At the end of the meal I stumbled over an additional surprise. I was just saying, “I understand you heard that Meyer had had a second offer for the arms if he could secure the shipment.”

She said: “Oh? Did you hear it from Hermann?”

I said: “No, from your father.”

She said: “From... from who?”

I said: “Your father. Will. Well, adopted father, then.”

She said: “Nick, Will isn’t my father. Adopted or otherwise.”

I said: “Well, what is he?”

She said: “My husband.”

“Husband?” I said. I almost dropped the teacup. “But I thought...” I looked over at him, sleeping peacefully now on the mats, the covers up to his chin.

“Oh,” she said, and put a reassuring hand on mine. “No, Nick. It isn’t what you’re thinking. And you’re right: if he’s anything to me it’s a father. But when he brought me out of China, and my mother was killed as we ran the border, we had an immediate problem of how to establish some sort of diplomatic identity. He had a false identity of his own, which he assumed. Papers were issued quickly; the man whose identity he had taken over had been a war hero, with a pension and a World War II Victoria Cross. But I? I was thirteen. I had nothing. Adoption was out of the question; Will was a single parent, and a male. The only way to get me any claim on citizenship was to marry me. I am listed now as Mrs. Arthur Jeffords: that’s Will’s official name.”

“And you’ve survived all these years this way?”

“Yes,” she said. “Will and I... we’ve never been... you know. Yet in my own way I have been true to my strange marriage. I have had lovers: a few, anyway. But they have never had any claim on me. Never until...”

I plowed onward. “And you have the income from your work, and the income from Will’s pensions, to live on. And that’s it?”
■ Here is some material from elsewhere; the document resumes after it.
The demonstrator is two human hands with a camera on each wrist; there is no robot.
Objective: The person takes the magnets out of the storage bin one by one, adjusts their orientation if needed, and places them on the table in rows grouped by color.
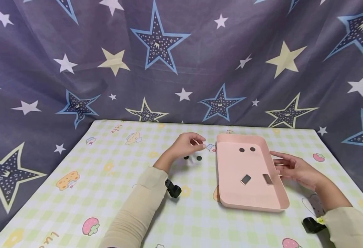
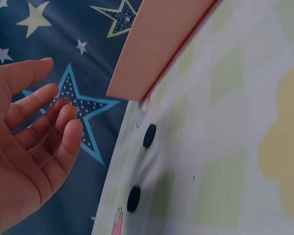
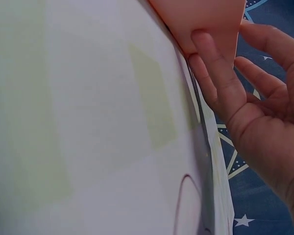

“Well, no,” she said, pouring tea again. “Will does have his little business. He has a little tattoo parlor on Temple Street, in the middle of the market. He also functions as a Chinese-language scribe, in a community where few can read and write. But these businesses he maintains mainly in order to keep in touch with the facts of the community’s existence at the basic, rock-bottom level. As a scribe, he intercepts messages within the Chinese community; as a tattoo artist he overhears sailor talk. He operated at first in Wanchai; then, when the action shifted to the peninsula, to a little place in Tsim Sha Tsui, not far from where I work. He...”

“Yes, Nick, the action’s over on this side now,” Will said in a weak voice. He was sitting up, looking at us, his hands rubbing his temples again. “Excuse me for butting in... but I came out of it a moment or so ago.”